> _Task item_:
Please print the data again exactly as given.

> _Data shown_:
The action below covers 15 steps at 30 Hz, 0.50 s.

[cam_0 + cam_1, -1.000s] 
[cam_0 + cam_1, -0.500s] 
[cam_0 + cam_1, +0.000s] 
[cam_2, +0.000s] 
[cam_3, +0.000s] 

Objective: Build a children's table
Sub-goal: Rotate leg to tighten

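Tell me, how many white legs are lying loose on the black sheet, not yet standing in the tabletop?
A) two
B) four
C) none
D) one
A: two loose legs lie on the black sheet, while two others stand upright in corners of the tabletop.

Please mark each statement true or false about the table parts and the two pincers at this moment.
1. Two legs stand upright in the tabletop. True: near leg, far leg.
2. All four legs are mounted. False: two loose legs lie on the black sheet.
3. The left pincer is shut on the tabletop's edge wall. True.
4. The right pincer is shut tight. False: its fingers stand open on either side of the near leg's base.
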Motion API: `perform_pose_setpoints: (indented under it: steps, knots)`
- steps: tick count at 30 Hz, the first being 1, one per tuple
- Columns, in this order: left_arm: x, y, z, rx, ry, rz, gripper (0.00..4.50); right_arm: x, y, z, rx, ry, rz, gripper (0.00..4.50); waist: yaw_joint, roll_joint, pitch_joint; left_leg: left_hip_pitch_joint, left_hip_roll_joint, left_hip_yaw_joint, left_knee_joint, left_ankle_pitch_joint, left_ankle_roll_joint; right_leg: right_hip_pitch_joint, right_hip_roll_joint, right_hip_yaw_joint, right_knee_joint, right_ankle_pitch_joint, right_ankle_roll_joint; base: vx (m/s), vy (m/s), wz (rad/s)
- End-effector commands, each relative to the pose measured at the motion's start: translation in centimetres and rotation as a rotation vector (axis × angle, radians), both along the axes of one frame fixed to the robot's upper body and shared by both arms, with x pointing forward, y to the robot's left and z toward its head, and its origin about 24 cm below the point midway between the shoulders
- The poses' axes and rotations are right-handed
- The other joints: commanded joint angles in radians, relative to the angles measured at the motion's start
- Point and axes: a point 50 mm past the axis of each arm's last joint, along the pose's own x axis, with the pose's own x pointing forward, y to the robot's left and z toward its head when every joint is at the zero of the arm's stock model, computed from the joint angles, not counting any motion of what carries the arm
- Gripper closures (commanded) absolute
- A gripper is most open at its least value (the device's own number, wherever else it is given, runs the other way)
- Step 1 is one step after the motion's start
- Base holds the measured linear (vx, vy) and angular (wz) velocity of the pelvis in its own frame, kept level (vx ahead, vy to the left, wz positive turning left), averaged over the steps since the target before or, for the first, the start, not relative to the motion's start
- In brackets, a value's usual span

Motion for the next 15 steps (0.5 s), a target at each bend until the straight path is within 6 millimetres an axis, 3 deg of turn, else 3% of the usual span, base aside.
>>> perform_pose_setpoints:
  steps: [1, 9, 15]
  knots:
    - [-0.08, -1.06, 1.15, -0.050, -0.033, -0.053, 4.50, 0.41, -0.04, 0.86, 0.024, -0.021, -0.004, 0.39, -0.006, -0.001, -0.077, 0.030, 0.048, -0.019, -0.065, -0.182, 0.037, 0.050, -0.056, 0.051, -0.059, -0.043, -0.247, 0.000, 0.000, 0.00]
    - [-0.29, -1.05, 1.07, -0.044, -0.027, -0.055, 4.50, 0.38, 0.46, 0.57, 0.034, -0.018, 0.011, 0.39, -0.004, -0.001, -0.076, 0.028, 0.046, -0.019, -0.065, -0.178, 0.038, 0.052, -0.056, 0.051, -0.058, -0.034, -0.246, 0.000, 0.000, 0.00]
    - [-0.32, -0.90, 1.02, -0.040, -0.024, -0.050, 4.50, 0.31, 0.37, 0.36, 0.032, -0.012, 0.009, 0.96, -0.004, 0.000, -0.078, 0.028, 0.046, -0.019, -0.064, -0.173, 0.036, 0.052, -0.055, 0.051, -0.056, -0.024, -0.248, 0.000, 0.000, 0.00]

> _Answer below_:
The action below covers 15 steps at 30 Hz, 0.50 s.

[cam_0 + cam_1, -1.000s] 
[cam_0 + cam_1, -0.500s] 
[cam_0 + cam_1, +0.000s] 
[cam_2, +0.000s] 
[cam_3, +0.000s] 

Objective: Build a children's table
Sub-goal: Rotate leg to tighten

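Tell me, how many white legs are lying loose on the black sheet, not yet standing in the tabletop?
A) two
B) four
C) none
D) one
A: two loose legs lie on the black sheet, while two others stand upright in corners of the tabletop.

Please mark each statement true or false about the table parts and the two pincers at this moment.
1. Two legs stand upright in the tabletop. True: near leg, far leg.
2. All four legs are mounted. False: two loose legs lie on the black sheet.
3. The left pincer is shut on the tabletop's edge wall. True.
4. The right pincer is shut tight. False: its fingers stand open on either side of the near leg's base.
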Motion API: `perform_pose_setpoints: (indented under it: steps, knots)`
- steps: tick count at 30 Hz, the first being 1, one per tuple
- Columns, in this order: left_arm: x, y, z, rx, ry, rz, gripper (0.00..4.50); right_arm: x, y, z, rx, ry, rz, gripper (0.00..4.50); waist: yaw_joint, roll_joint, pitch_joint; left_leg: left_hip_pitch_joint, left_hip_roll_joint, left_hip_yaw_joint, left_knee_joint, left_ankle_pitch_joint, left_ankle_roll_joint; right_leg: right_hip_pitch_joint, right_hip_roll_joint, right_hip_yaw_joint, right_knee_joint, right_ankle_pitch_joint, right_ankle_roll_joint; base: vx (m/s), vy (m/s), wz (rad/s)
- End-effector commands, each relative to the pose measured at the motion's start: translation in centimetres and rotation as a rotation vector (axis × angle, radians), both along the axes of one frame fixed to the robot's upper body and shared by both arms, with x pointing forward, y to the robot's left and z toward its head, and its origin about 24 cm below the point midway between the shoulders
- The poses' axes and rotations are right-handed
- The other joints: commanded joint angles in radians, relative to the angles measured at the motion's start
- Point and axes: a point 50 mm past the axis of each arm's last joint, along the pose's own x axis, with the pose's own x pointing forward, y to the robot's left and z toward its head when every joint is at the zero of the arm's stock model, computed from the joint angles, not counting any motion of what carries the arm
- Gripper closures (commanded) absolute
- A gripper is most open at its least value (the device's own number, wherever else it is given, runs the other way)
- Step 1 is one step after the motion's start
- Base holds the measured linear (vx, vy) and angular (wz) velocity of the pelvis in its own frame, kept level (vx ahead, vy to the left, wz positive turning left), averaged over the steps since the target before or, for the first, the start, not relative to the motion's start
- In brackets, a value's usual span

Motion for the next 15 steps (0.5 s), a target at each bend until the straight path is within 6 millimetres an axis, 3 deg of turn, else 3% of the usual span, base aside.
>>> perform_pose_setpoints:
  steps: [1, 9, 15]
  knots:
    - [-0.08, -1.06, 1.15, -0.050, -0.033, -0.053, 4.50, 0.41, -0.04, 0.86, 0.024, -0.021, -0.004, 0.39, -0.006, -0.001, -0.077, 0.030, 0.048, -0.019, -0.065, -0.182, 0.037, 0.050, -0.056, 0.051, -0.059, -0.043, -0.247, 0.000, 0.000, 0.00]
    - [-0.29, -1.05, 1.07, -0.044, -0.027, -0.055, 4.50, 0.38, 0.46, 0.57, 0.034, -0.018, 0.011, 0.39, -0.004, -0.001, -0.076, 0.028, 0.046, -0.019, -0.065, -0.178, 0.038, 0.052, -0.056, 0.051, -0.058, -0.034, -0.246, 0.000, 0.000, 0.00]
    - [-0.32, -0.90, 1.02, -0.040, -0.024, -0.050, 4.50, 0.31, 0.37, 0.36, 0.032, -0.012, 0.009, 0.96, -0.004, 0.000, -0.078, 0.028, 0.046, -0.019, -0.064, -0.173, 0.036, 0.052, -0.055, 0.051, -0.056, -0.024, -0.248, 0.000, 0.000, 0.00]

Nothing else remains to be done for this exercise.